▶ [Work task] Strip out all images, then restate the data verbatim.

▶ [Data provided]
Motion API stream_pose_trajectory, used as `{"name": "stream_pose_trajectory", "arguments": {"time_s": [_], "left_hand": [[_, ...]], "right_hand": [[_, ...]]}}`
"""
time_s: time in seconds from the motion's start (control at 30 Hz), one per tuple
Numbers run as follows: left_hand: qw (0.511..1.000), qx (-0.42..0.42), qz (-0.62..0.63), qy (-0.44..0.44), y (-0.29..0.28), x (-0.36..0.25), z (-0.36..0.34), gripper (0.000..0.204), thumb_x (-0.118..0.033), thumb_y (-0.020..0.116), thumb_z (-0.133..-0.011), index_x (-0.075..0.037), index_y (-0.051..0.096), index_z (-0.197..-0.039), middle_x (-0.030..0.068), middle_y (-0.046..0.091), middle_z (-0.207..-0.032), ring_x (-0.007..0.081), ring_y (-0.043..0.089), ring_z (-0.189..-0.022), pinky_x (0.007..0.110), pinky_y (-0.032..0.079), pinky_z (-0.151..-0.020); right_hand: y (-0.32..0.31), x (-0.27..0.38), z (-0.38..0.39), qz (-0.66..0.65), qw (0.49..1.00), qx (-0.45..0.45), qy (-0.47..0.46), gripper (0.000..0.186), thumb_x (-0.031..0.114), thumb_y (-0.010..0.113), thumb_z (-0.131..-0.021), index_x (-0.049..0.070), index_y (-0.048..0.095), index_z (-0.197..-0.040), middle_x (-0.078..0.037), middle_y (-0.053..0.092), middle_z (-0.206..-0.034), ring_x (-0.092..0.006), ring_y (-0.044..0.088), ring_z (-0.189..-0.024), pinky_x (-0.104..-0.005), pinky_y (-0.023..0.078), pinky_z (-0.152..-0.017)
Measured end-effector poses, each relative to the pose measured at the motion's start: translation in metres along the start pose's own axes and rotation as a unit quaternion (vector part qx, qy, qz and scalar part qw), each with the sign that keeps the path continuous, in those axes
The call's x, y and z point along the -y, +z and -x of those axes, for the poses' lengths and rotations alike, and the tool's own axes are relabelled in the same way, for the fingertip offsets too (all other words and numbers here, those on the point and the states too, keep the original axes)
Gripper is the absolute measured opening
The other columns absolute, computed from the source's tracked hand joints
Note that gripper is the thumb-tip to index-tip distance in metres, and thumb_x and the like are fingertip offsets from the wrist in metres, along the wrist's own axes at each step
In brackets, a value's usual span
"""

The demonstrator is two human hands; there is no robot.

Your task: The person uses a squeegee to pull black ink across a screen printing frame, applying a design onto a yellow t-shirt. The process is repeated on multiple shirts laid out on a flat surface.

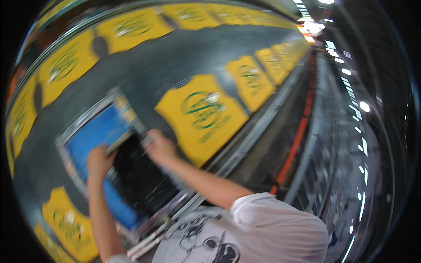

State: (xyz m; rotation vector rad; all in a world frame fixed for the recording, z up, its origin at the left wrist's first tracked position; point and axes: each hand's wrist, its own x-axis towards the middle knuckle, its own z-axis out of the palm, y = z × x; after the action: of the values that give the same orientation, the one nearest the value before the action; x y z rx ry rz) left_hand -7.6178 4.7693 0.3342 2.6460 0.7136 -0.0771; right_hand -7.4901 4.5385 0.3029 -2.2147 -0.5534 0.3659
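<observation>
My left hand is closed on the end of a light-coloured strip that runs along the far edge of a glossy black area. Blur hides whether that black is a sheet or a wet surface. At the strip's other side, my right hand has its fingers pressed together near a small pale bit; what they hold is unclear. Under both hands lies a rectangular frame with a blue panel, set at a slant on a long grey table.
Two rows of yellow fabric-like pieces with green print run along the table. Metal rails edge its right side, followed by a red-orange line. Pale bars lie by my body. Lamps glow at far right.
</observation>
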Motion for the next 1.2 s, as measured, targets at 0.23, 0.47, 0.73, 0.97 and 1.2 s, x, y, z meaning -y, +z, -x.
{"name": "stream_pose_trajectory", "arguments": {"time_s": [0.23,0.47,0.73,0.97,1.2], "left_hand": [[0.999,-0.008,0.011,-0.038,-0.019,-0.01,0.006,0.029,-0.028,0.08,-0.078,-0.001,0.074,-0.086,0.0242,0.069,-0.082,0.0447,0.067,-0.081,0.051,0.053,-0.074],[0.999,-0.041,0.012,-0.021,-0.009,0.002,0.003,0.027,-0.028,0.082,-0.076,-0.004,0.075,-0.086,0.0226,0.07,-0.081,0.0438,0.067,-0.079,0.051,0.053,-0.072],[0.999,-0.013,-0.03,-0.041,-0.014,-0.021,0.012,0.031,-0.03,0.086,-0.072,-0.004,0.074,-0.082,0.0219,0.069,-0.076,0.0431,0.067,-0.075,0.05,0.052,-0.068],[0.996,0.026,-0.038,-0.072,0.023,-0.049,0.088,0.046,-0.054,0.074,-0.084,-0.009,0.075,-0.08,0.0183,0.07,-0.077,0.0417,0.068,-0.075,0.05,0.053,-0.066],[0.999,-0.002,0.052,0.012,0.043,-0.086,0.195,0.02,-0.023,0.078,-0.078,-0.013,0.077,-0.096,0.0112,0.074,-0.09,0.0322,0.071,-0.083,0.044,0.057,-0.072]], "right_hand": [[0.014,-0.001,-0.004,-0.001,0.999,-0.027,-0.023,0.055,0.033,0.074,-0.089,0.009,0.052,-0.135,-0.014,0.067,-0.088,-0.0353,0.066,-0.097,-0.0452,0.051,-0.085],[0.019,0.084,-0.058,0.129,0.916,0.13,-0.357,0.044,0.035,0.08,-0.079,0.004,0.07,-0.108,-0.013,0.071,-0.095,-0.0323,0.063,-0.11,-0.0484,0.045,-0.099],[0.059,0.065,-0.062,0.254,0.886,0.195,-0.335,0.015,0.023,0.081,-0.07,0.01,0.076,-0.075,-0.012,0.073,-0.08,-0.0331,0.069,-0.087,-0.0474,0.048,-0.089],[0.015,0.048,0.012,0.244,0.882,0.27,-0.299,0.012,0.016,0.071,-0.074,0.006,0.076,-0.078,-0.02,0.073,-0.087,-0.0397,0.071,-0.09,-0.0505,0.056,-0.08],[-0.042,0.021,0.127,0.241,0.867,0.168,-0.402,0.004,0.01,0.067,-0.077,0.008,0.064,-0.078,-0.009,0.063,-0.078,-0.0276,0.062,-0.08,-0.041,0.046,-0.076]]}}
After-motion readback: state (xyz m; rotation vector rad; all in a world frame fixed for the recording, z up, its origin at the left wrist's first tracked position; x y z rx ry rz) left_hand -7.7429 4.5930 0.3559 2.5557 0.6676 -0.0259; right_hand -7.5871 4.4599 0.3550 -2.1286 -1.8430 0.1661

▶ [Response box]
Motion API stream_pose_trajectory, used as `{"name": "stream_pose_trajectory", "arguments": {"time_s": [_], "left_hand": [[_, ...]], "right_hand": [[_, ...]]}}`
"""
time_s: time in seconds from the motion's start (control at 30 Hz), one per tuple
Numbers run as follows: left_hand: qw (0.511..1.000), qx (-0.42..0.42), qz (-0.62..0.63), qy (-0.44..0.44), y (-0.29..0.28), x (-0.36..0.25), z (-0.36..0.34), gripper (0.000..0.204), thumb_x (-0.118..0.033), thumb_y (-0.020..0.116), thumb_z (-0.133..-0.011), index_x (-0.075..0.037), index_y (-0.051..0.096), index_z (-0.197..-0.039), middle_x (-0.030..0.068), middle_y (-0.046..0.091), middle_z (-0.207..-0.032), ring_x (-0.007..0.081), ring_y (-0.043..0.089), ring_z (-0.189..-0.022), pinky_x (0.007..0.110), pinky_y (-0.032..0.079), pinky_z (-0.151..-0.020); right_hand: y (-0.32..0.31), x (-0.27..0.38), z (-0.38..0.39), qz (-0.66..0.65), qw (0.49..1.00), qx (-0.45..0.45), qy (-0.47..0.46), gripper (0.000..0.186), thumb_x (-0.031..0.114), thumb_y (-0.010..0.113), thumb_z (-0.131..-0.021), index_x (-0.049..0.070), index_y (-0.048..0.095), index_z (-0.197..-0.040), middle_x (-0.078..0.037), middle_y (-0.053..0.092), middle_z (-0.206..-0.034), ring_x (-0.092..0.006), ring_y (-0.044..0.088), ring_z (-0.189..-0.024), pinky_x (-0.104..-0.005), pinky_y (-0.023..0.078), pinky_z (-0.152..-0.017)
Measured end-effector poses, each relative to the pose measured at the motion's start: translation in metres along the start pose's own axes and rotation as a unit quaternion (vector part qx, qy, qz and scalar part qw), each with the sign that keeps the path continuous, in those axes
The call's x, y and z point along the -y, +z and -x of those axes, for the poses' lengths and rotations alike, and the tool's own axes are relabelled in the same way, for the fingertip offsets too (all other words and numbers here, those on the point and the states too, keep the original axes)
Gripper is the absolute measured opening
The other columns absolute, computed from the source's tracked hand joints
Note that gripper is the thumb-tip to index-tip distance in metres, and thumb_x and the like are fingertip offsets from the wrist in metres, along the wrist's own axes at each step
In brackets, a value's usual span
"""

The demonstrator is two human hands; there is no robot.

Your task: The person uses a squeegee to pull black ink across a screen printing frame, applying a design onto a yellow t-shirt. The process is repeated on multiple shirts laid out on a flat surface.


State: (xyz m; rotation vector rad; all in a world frame fixed for the recording, z up, its origin at the left wrist's first tracked position; point and axes: each hand's wrist, its own x-axis towards the middle knuckle, its own z-axis out of the palm, y = z × x; after the action: of the values that give the same orientation, the one nearest the value before the action; x y z rx ry rz) left_hand -7.6178 4.7693 0.3342 2.6460 0.7136 -0.0771; right_hand -7.4901 4.5385 0.3029 -2.2147 -0.5534 0.3659
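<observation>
My left hand is closed on the end of a light-coloured strip that runs along the far edge of a glossy black area. Blur hides whether that black is a sheet or a wet surface. At the strip's other side, my right hand has its fingers pressed together near a small pale bit; what they hold is unclear. Under both hands lies a rectangular frame with a blue panel, set at a slant on a long grey table.
Two rows of yellow fabric-like pieces with green print run along the table. Metal rails edge its right side, followed by a red-orange line. Pale bars lie by my body. Lamps glow at far right.
</observation>
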Motion for the next 1.2 s, as measured, targets at 0.23, 0.47, 0.73, 0.97 and 1.2 s, x, y, z meaning -y, +z, -x.
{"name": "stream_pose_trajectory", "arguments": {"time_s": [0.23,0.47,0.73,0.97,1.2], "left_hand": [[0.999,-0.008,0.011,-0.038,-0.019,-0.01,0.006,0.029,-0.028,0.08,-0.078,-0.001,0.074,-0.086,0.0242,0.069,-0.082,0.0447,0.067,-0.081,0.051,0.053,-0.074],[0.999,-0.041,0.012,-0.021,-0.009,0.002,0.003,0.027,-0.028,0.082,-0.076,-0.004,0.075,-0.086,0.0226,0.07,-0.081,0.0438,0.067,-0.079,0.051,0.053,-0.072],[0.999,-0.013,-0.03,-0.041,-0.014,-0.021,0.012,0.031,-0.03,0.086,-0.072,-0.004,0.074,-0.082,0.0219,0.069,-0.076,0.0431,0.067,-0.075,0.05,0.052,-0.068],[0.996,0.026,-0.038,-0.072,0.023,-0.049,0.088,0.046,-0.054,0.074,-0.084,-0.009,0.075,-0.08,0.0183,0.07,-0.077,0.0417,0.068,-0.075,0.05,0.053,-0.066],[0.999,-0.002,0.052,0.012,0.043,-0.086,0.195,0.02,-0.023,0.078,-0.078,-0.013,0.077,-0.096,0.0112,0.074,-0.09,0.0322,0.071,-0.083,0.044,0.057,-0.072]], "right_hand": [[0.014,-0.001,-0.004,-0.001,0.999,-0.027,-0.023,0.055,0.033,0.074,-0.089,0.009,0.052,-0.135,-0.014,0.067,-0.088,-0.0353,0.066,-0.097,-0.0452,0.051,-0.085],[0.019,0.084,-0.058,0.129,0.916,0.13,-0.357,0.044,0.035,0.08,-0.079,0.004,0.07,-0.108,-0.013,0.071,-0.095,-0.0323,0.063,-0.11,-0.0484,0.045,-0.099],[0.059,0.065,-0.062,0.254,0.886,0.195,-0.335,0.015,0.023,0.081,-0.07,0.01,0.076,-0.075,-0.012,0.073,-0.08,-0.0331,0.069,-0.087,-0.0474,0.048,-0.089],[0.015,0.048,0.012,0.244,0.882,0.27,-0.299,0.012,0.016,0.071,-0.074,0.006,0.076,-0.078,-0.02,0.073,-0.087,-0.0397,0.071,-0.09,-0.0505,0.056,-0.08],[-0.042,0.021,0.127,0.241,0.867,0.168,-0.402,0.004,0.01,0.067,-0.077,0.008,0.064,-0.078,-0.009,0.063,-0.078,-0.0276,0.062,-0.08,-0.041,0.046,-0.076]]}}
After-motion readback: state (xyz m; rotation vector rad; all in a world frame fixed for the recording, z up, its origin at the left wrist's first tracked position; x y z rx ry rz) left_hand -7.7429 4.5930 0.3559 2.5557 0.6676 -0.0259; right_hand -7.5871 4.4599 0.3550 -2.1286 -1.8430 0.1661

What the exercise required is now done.